Explore how objects from our ceramics collection can be viewed through a more inclusive and global lens.

Dragon Teapot (Regular Hero)

Chinese ceramics, in particular porcelain, have had a dominant impact on Western pottery and porcelain from the 16th century to the present day. The Dutch and English East India Companies brought vast cargoes of ceramics from China, which were traded in Europe and beyond. European heads of state were keen to make this ‘white gold’ for themselves and tasked their alchemists with the challenge.

It wasn’t until 1708 that Johann Friedrich Böttger discovered the secret ingredient that made the ceramics translucent, thus enabling him to establish the first porcelain factory at Meissen in 1710. 

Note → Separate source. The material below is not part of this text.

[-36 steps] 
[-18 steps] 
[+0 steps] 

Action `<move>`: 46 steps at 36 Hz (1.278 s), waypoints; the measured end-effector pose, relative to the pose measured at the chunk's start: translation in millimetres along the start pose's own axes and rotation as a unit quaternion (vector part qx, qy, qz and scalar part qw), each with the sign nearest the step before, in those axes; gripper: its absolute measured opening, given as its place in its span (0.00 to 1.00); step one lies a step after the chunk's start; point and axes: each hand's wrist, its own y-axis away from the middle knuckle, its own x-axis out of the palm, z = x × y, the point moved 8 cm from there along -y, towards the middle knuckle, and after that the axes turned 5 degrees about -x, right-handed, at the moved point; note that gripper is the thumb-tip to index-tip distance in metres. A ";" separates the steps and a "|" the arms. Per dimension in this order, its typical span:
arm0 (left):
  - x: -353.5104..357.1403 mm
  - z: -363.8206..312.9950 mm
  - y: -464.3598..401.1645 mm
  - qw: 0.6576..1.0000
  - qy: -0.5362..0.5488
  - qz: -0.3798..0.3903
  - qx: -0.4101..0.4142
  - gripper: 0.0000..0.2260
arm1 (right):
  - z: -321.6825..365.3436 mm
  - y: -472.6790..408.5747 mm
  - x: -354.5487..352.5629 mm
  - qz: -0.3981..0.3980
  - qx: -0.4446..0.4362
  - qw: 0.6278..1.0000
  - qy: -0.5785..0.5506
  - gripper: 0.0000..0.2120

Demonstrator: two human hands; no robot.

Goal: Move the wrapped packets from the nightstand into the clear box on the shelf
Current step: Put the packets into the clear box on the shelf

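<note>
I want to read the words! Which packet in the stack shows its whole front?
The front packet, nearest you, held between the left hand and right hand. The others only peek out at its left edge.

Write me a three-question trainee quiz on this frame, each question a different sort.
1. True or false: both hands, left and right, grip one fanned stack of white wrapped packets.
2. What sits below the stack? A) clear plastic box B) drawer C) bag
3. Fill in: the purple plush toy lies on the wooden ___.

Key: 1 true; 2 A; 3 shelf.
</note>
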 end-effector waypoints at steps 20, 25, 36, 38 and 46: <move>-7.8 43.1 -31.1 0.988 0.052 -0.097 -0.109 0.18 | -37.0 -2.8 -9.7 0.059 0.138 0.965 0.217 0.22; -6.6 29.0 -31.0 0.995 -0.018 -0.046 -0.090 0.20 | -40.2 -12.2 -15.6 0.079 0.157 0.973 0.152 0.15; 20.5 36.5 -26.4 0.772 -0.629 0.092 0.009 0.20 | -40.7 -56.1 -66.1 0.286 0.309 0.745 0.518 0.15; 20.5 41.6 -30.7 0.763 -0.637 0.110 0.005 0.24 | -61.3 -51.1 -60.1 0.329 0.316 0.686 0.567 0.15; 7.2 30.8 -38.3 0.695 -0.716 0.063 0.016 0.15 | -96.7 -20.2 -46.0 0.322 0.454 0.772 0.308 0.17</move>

The influence of Chinese ceramics can be seen, not only in the adoption of Oriental-style decoration by European pottery and later porcelain factories, but also in the shapes, forms and glazes used by the Belleek Pottery (Fermanagh) in the 19th and 20th centuries.

Tea and Global Histories

The Chinese have been drinking tea for thousands of years and, like porcelain, tea was one of the first new goods Dutch and English merchants brought back from their trips to the Far East at the beginning of the 17th century. The expense of tea at the time meant that it was only enjoyed by the very rich, who also added sugar to the bitter liquid.

Both the trade in tea and sugar have a dark history including wars, slavery and the drug trade. In later years and throughout the 19th century tea was mostly exported to the rest of the world from India, where vast tea plantations were established to fulfil the needs of the West. Slavery had been banned by 1833 but tea estate owners saw a way around this by getting free men and woman to sign binding contracts that effectively allowed the workers no rights and their conditions weren’t much better than for slaves.

Teapot Display
Teapot Display in the George and Angela Moore Applied Art Gallery.